Print the whole listing exactly.

◇ ◇ ◇ ◇

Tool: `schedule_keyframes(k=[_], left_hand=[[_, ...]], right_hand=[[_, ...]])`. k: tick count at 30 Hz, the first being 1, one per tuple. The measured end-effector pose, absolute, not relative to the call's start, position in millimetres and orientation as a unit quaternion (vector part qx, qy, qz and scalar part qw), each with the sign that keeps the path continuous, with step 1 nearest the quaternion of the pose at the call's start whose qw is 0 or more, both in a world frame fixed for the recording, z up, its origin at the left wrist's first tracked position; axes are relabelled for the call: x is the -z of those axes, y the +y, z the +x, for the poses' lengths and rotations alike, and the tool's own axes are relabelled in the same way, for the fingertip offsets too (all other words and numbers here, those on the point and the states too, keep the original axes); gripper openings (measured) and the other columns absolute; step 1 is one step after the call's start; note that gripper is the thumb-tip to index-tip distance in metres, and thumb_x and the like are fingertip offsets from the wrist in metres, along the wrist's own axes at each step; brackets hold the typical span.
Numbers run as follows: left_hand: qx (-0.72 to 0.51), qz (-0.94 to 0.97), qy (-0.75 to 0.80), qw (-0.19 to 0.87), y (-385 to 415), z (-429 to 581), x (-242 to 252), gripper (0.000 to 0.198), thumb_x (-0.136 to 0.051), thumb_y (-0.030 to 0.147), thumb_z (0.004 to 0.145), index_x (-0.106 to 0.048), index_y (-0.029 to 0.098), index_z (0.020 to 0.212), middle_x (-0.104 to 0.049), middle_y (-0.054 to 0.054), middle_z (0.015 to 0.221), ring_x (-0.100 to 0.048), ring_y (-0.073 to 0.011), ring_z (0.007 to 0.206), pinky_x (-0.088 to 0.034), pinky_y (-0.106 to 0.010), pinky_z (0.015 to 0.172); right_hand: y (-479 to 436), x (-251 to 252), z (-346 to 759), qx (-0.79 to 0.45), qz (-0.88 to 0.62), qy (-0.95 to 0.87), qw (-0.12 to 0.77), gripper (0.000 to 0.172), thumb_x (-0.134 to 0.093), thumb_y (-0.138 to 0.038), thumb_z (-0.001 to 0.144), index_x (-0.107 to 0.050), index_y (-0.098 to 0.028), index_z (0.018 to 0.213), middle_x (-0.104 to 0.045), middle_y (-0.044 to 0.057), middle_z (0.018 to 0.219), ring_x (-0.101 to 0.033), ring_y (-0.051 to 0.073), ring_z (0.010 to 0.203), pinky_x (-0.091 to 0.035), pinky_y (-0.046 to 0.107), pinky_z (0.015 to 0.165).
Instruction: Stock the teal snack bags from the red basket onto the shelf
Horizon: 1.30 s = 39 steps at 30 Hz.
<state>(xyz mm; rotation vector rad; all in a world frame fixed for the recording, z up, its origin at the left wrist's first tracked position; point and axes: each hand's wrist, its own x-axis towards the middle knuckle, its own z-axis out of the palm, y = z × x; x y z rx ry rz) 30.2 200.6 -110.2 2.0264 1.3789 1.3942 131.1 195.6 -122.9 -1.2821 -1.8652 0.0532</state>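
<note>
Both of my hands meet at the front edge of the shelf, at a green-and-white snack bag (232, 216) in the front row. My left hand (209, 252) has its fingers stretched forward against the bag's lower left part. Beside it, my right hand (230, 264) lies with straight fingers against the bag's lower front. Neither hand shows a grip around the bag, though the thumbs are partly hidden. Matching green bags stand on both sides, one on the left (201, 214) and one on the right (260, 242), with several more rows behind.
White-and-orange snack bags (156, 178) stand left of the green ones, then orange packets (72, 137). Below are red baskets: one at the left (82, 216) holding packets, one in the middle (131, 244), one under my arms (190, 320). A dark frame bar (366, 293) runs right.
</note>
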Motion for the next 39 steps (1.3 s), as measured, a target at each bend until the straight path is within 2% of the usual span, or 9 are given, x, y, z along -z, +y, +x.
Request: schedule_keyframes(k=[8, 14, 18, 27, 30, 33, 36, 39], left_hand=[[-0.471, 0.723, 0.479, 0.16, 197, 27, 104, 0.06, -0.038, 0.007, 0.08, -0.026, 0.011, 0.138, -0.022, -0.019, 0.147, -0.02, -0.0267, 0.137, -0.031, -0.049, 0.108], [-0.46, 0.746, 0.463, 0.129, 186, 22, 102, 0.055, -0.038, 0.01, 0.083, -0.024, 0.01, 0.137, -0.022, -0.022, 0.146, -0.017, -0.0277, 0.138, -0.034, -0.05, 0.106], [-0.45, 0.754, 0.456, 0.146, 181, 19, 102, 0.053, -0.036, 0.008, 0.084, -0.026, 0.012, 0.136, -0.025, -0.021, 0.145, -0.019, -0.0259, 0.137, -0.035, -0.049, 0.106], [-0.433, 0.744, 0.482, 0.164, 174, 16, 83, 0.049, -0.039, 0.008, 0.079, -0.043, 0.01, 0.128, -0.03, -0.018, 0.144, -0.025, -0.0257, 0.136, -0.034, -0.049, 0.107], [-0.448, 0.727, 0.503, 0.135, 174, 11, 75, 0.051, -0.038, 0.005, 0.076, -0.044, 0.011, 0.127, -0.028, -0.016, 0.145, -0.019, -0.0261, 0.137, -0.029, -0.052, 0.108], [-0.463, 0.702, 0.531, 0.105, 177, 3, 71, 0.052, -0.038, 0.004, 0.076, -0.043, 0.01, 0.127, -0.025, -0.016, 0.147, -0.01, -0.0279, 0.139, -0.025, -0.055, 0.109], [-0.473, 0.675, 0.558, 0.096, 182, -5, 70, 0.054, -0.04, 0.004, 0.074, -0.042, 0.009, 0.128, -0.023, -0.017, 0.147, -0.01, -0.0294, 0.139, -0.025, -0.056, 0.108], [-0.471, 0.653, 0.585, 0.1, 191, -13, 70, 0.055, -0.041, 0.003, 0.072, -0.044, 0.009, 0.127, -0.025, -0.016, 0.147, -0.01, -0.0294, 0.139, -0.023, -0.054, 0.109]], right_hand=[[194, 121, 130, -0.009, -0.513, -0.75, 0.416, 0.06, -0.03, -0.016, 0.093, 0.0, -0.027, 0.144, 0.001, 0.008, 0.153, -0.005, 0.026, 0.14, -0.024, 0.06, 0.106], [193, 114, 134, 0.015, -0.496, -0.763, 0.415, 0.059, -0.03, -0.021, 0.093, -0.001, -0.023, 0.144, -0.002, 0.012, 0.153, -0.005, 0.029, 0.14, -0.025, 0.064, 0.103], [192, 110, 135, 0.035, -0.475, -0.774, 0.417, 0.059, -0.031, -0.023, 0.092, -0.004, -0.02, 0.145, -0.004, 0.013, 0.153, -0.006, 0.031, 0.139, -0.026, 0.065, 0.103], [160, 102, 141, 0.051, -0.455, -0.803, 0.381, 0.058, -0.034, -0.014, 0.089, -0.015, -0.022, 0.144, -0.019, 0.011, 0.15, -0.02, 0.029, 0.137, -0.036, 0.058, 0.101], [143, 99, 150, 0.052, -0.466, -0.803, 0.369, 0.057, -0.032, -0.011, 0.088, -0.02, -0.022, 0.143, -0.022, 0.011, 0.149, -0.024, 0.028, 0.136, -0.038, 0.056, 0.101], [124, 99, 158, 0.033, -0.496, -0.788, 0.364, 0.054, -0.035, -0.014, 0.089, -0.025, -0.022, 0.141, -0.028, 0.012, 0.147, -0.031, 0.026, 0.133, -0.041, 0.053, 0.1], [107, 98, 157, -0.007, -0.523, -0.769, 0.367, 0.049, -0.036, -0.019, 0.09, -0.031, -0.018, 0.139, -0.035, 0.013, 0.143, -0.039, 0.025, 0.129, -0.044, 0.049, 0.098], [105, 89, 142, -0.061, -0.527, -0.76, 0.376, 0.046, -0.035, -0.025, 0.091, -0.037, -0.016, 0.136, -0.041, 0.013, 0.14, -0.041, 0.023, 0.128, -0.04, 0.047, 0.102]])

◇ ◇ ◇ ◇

Response to the task:
Tool: `schedule_keyframes(k=[_], left_hand=[[_, ...]], right_hand=[[_, ...]])`. k: tick count at 30 Hz, the first being 1, one per tuple. The measured end-effector pose, absolute, not relative to the call's start, position in millimetres and orientation as a unit quaternion (vector part qx, qy, qz and scalar part qw), each with the sign that keeps the path continuous, with step 1 nearest the quaternion of the pose at the call's start whose qw is 0 or more, both in a world frame fixed for the recording, z up, its origin at the left wrist's first tracked position; axes are relabelled for the call: x is the -z of those axes, y the +y, z the +x, for the poses' lengths and rotations alike, and the tool's own axes are relabelled in the same way, for the fingertip offsets too (all other words and numbers here, those on the point and the states too, keep the original axes); gripper openings (measured) and the other columns absolute; step 1 is one step after the call's start; note that gripper is the thumb-tip to index-tip distance in metres, and thumb_x and the like are fingertip offsets from the wrist in metres, along the wrist's own axes at each step; brackets hold the typical span.
Numbers run as follows: left_hand: qx (-0.72 to 0.51), qz (-0.94 to 0.97), qy (-0.75 to 0.80), qw (-0.19 to 0.87), y (-385 to 415), z (-429 to 581), x (-242 to 252), gripper (0.000 to 0.198), thumb_x (-0.136 to 0.051), thumb_y (-0.030 to 0.147), thumb_z (0.004 to 0.145), index_x (-0.106 to 0.048), index_y (-0.029 to 0.098), index_z (0.020 to 0.212), middle_x (-0.104 to 0.049), middle_y (-0.054 to 0.054), middle_z (0.015 to 0.221), ring_x (-0.100 to 0.048), ring_y (-0.073 to 0.011), ring_z (0.007 to 0.206), pinky_x (-0.088 to 0.034), pinky_y (-0.106 to 0.010), pinky_z (0.015 to 0.172); right_hand: y (-479 to 436), x (-251 to 252), z (-346 to 759), qx (-0.79 to 0.45), qz (-0.88 to 0.62), qy (-0.95 to 0.87), qw (-0.12 to 0.77), gripper (0.000 to 0.172), thumb_x (-0.134 to 0.093), thumb_y (-0.138 to 0.038), thumb_z (-0.001 to 0.144), index_x (-0.107 to 0.050), index_y (-0.098 to 0.028), index_z (0.018 to 0.213), middle_x (-0.104 to 0.045), middle_y (-0.044 to 0.057), middle_z (0.018 to 0.219), ring_x (-0.101 to 0.033), ring_y (-0.051 to 0.073), ring_z (0.010 to 0.203), pinky_x (-0.091 to 0.035), pinky_y (-0.046 to 0.107), pinky_z (0.015 to 0.165).
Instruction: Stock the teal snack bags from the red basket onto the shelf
Horizon: 1.30 s = 39 steps at 30 Hz.
<state>(xyz mm; rotation vector rad; all in a world frame fixed for the recording, z up, its origin at the left wrist's first tracked position; point and axes: each hand's wrist, its own x-axis towards the middle knuckle, its own z-axis out of the palm, y = z × x; x y z rx ry rz) 30.2 200.6 -110.2 2.0264 1.3789 1.3942 131.1 195.6 -122.9 -1.2821 -1.8652 0.0532</state>
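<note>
Both of my hands meet at the front edge of the shelf, at a green-and-white snack bag (232, 216) in the front row. My left hand (209, 252) has its fingers stretched forward against the bag's lower left part. Beside it, my right hand (230, 264) lies with straight fingers against the bag's lower front. Neither hand shows a grip around the bag, though the thumbs are partly hidden. Matching green bags stand on both sides, one on the left (201, 214) and one on the right (260, 242), with several more rows behind.
White-and-orange snack bags (156, 178) stand left of the green ones, then orange packets (72, 137). Below are red baskets: one at the left (82, 216) holding packets, one in the middle (131, 244), one under my arms (190, 320). A dark frame bar (366, 293) runs right.
</note>
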Motion for the next 39 steps (1.3 s), as measured, a target at each bend until the straight path is within 2% of the usual span, or 9 are given, x, y, z along -z, +y, +x.
Request: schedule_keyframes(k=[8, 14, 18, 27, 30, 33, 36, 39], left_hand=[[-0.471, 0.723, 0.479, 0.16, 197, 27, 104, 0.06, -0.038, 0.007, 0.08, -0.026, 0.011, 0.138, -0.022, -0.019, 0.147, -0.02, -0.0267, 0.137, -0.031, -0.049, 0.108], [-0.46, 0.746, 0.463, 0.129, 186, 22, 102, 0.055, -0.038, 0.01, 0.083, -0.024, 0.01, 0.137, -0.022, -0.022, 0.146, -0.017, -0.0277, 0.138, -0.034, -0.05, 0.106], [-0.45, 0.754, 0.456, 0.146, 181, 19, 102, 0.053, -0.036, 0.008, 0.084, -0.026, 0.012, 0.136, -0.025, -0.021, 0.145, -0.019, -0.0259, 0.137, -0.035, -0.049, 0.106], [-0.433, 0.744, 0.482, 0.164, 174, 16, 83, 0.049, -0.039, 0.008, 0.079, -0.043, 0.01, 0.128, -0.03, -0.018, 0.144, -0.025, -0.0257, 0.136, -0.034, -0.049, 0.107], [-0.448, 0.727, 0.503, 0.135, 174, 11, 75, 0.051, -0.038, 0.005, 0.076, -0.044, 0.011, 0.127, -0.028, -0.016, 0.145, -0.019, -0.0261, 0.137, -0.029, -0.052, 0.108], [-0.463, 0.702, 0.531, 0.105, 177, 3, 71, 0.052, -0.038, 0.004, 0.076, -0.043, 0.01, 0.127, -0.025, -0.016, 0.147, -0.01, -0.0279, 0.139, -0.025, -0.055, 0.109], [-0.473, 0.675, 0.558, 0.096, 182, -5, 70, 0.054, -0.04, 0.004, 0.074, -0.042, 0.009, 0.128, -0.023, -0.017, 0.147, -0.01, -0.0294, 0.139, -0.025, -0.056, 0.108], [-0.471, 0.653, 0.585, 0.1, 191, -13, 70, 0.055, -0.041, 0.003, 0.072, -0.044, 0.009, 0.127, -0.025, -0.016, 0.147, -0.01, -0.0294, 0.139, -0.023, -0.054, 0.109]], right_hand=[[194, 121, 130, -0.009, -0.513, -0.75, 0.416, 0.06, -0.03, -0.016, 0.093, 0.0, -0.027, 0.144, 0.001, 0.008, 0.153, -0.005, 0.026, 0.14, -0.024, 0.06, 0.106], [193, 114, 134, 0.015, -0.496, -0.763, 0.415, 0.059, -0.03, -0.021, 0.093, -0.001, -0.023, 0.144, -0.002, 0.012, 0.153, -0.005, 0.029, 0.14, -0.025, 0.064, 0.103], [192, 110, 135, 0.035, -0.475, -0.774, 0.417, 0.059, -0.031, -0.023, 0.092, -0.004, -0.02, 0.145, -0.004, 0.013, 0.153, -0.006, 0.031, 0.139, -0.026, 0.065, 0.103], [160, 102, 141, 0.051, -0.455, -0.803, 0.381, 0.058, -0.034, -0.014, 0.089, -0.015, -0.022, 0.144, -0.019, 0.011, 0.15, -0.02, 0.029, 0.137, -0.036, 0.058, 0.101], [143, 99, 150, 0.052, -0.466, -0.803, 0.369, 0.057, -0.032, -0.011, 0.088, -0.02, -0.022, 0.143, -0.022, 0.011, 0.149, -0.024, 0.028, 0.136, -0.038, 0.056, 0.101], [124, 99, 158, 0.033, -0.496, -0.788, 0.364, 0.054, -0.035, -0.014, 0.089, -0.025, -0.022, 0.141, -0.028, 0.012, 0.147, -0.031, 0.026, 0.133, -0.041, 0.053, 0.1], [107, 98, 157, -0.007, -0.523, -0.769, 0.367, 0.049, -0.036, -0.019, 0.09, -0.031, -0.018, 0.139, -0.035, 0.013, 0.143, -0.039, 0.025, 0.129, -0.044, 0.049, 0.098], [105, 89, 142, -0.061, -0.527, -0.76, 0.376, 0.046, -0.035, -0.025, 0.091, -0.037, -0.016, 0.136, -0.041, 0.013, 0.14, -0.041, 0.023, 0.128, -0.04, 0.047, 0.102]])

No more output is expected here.